A Princesa e o Bárbaro (2):


Havia, em uma terra fantástica e distante, uma princesa não tão fantástica de um pequeníssimo reino, igualmente não tão fantástico. Era um lugar bonito, mas parado, e a princesa achava seu reino um lugar muito chato. E não suportava ficar mais um dia nele...

Mas ficava. Um dia. Dois. Semana. E por aí ia ficando. Sair, ela até saía, mas logo voltava. Voltava porque no reino ela se sentia confortável, segura. E tinha medo de um dia assumir o trono; medo da responsabilidade que teria. Sua mãe, a rainha, se preocupava com essa situação mas achava que em alguma hora sua filha iria assumir o trono. Seu pai, o rei, partiu em uma jornada um dia e nunca mais voltou...

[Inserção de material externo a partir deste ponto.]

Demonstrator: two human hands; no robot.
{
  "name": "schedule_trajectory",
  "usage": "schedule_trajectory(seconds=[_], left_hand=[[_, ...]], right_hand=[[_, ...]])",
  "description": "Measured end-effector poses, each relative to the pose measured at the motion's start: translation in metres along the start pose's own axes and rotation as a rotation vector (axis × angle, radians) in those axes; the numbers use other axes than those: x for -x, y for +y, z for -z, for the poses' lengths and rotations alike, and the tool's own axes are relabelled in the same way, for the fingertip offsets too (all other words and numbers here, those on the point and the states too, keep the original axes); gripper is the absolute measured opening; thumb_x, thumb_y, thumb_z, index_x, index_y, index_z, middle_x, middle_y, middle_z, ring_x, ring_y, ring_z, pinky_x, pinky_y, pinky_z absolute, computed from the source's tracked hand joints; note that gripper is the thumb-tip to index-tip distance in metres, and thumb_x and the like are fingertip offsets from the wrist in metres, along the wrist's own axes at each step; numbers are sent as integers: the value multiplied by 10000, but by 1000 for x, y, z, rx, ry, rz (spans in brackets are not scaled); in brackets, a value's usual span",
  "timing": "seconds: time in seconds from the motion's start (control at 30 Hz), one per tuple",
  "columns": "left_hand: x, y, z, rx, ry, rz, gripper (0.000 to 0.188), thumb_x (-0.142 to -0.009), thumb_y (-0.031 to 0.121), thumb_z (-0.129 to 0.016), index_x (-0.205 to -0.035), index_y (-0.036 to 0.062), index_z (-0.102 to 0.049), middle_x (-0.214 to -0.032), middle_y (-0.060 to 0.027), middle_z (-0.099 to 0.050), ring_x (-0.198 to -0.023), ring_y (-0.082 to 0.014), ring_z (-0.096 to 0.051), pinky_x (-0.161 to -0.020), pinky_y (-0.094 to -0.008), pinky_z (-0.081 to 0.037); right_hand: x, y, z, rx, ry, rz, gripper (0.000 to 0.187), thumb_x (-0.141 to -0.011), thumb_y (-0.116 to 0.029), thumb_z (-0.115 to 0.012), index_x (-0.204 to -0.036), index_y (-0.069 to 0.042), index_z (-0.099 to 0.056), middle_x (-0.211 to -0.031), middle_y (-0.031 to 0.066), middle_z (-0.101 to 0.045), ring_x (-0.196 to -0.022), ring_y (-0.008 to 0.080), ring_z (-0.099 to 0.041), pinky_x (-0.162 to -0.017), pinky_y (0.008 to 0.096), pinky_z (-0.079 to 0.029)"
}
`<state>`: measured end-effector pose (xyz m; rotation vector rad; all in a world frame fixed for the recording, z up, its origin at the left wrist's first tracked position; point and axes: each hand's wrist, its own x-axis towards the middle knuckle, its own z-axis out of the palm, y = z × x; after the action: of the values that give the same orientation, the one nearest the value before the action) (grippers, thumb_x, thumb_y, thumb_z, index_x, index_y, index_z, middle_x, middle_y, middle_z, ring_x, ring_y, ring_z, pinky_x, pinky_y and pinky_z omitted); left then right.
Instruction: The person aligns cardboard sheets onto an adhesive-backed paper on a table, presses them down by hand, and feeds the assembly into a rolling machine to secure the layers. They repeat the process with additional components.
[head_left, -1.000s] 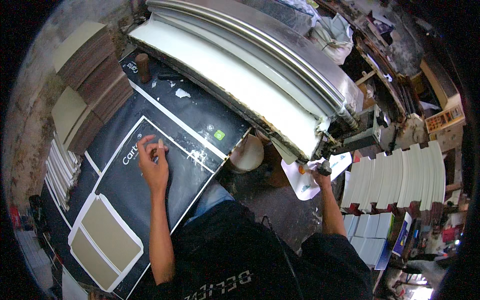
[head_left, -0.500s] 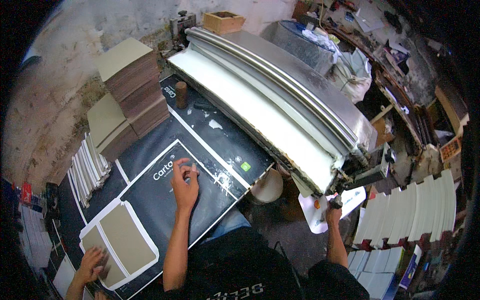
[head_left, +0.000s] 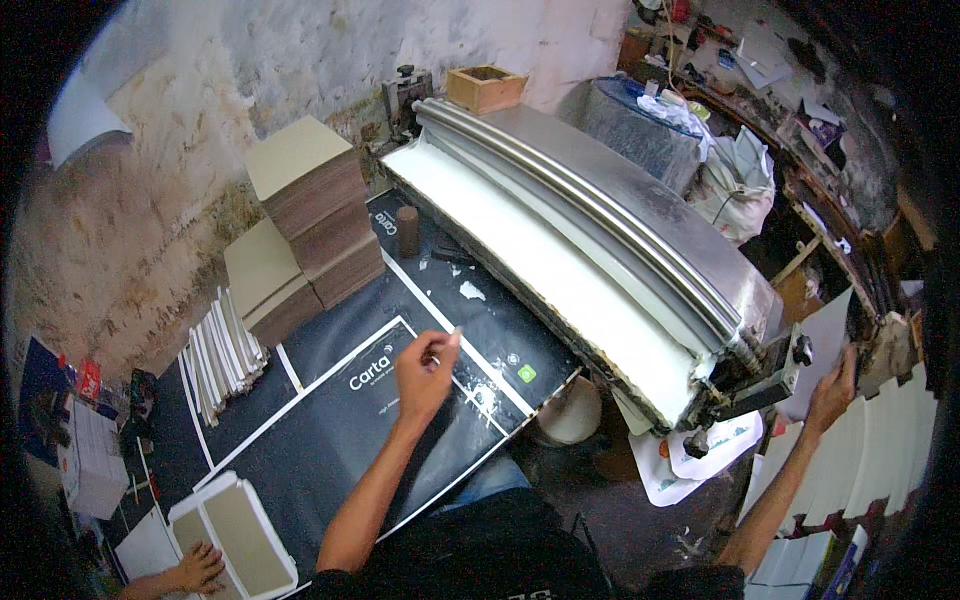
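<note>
My left hand (head_left: 425,375) is held above the black tabletop, its fingers curled loosely in toward the thumb, and I see nothing in it. At the right, my right hand (head_left: 832,388) grips the edge of a pale paper sheet (head_left: 815,350), lifted upright beside the end of the gluing machine. The machine's long metal roller (head_left: 590,205) runs along a trough of white glue (head_left: 530,275). At the lower left, another person's hand (head_left: 203,568) lies spread on a book cover (head_left: 258,540), two grey boards on white paper with folded edges.
Stacks of grey board (head_left: 310,200) stand against the wall, with white strips (head_left: 222,360) in front. A wooden peg (head_left: 407,230) stands by the trough. White rounded-corner sheets (head_left: 665,475) lie below the machine's near end, above a bucket's right. Paper piles (head_left: 870,450) stand at the right.
My right hand has moved from the machine's end out to the right and up, now with a paper sheet. My left hand's fingers have closed more. The whole view has shifted.
</note>
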<state>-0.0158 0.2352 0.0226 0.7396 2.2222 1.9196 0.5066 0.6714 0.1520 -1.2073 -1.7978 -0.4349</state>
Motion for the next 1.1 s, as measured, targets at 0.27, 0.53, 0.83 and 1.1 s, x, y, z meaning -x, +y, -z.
schedule_trajectory(seconds=[0.27, 0.53, 0.83, 1.1], left_hand=[[-52, 146, -92, 2, -592, -346, 421, -1040, 403, -575, -1017, 28, -764, -789, -88, -739, -729, -132, -661, -670, -301, -499], [-112, 139, -158, 259, -496, -142, 615, -1047, 502, -496, -753, -13, -661, -658, -88, -649, -574, -144, -586, -520, -321, -464], [-178, 141, -139, 440, -490, 226, 419, -1047, 405, -538, -775, 89, -573, -625, -5, -540, -520, -99, -493, -448, -260, -361], [-150, 112, -96, 34, -480, -254, 619, -1056, 550, -442, -781, 23, -613, -603, -54, -605, -542, -143, -555, -544, -333, -436]], right_hand=[[-69, -258, 28, -129, -58, 581, 541, -819, 106, -552, -1329, -53, -635, -1270, 161, -691, -1163, 319, -678, -1004, 405, -536], [20, -416, 7, -699, -613, 484, 381, -894, -18, -625, -1272, -53, -653, -1030, 217, -731, -940, 361, -726, -857, 421, -556], [-115, -395, -104, -456, -1390, 556, 983, -889, -843, -441, -1616, -192, -320, -1646, 188, -319, -1514, 382, -295, -1226, 504, -261], [-105, -387, -205, -154, -1206, 417, 1168, -771, -987, -288, -1653, -232, -159, -1705, 208, -46, -1562, 450, -2, -1233, 644, -39]])
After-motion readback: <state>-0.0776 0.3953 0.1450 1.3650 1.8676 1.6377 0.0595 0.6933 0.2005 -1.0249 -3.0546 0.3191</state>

Mas a princesa também era bela. E tinha seus pretendentes. E ela adorava ser cortejada, mas jamais decidia qual príncipe seria seu escolhido. Afinal, pra que se decidir, se todos a bajulavam? Pra que parar de receber presentes e atenção de todos eles? Mas acabava que em algum momento os príncipes se cansavam dos seus joguinhos, de sua indecisão, e partiam. A princesa até se preocupava, mesmo quando o número de pretendentes diminuía, mas sabia que ainda era jovem e haveria outros candidatos. 

O mais curioso de tudo é que a princesa tinha um sonho, um grande sonho na vida: deixar aquele reino para trás, partir, conhecer o mundo. Só que o sonho continuava preso na terra dos sonhos, enquanto a princesa permanecia  segura no conforto de seu tedioso reino. Passava os dias ouvindo músicas, apreciando pinturas e vendo o sol lentamente se por.

Até que um dia surgiu um estranho cavaleiro na porta de seu castelo: Cavalo e cavaleiro fedendo, suas roupas sujas e rasgadas, armado e com a cara cansada. Bateu no portão e mandou que chamassem a princesa. Ela, reticente mas curiosa, resolveu jogar com aquele estranho e sujo pretendente. O deixou esperando do lado de fora do castelo. 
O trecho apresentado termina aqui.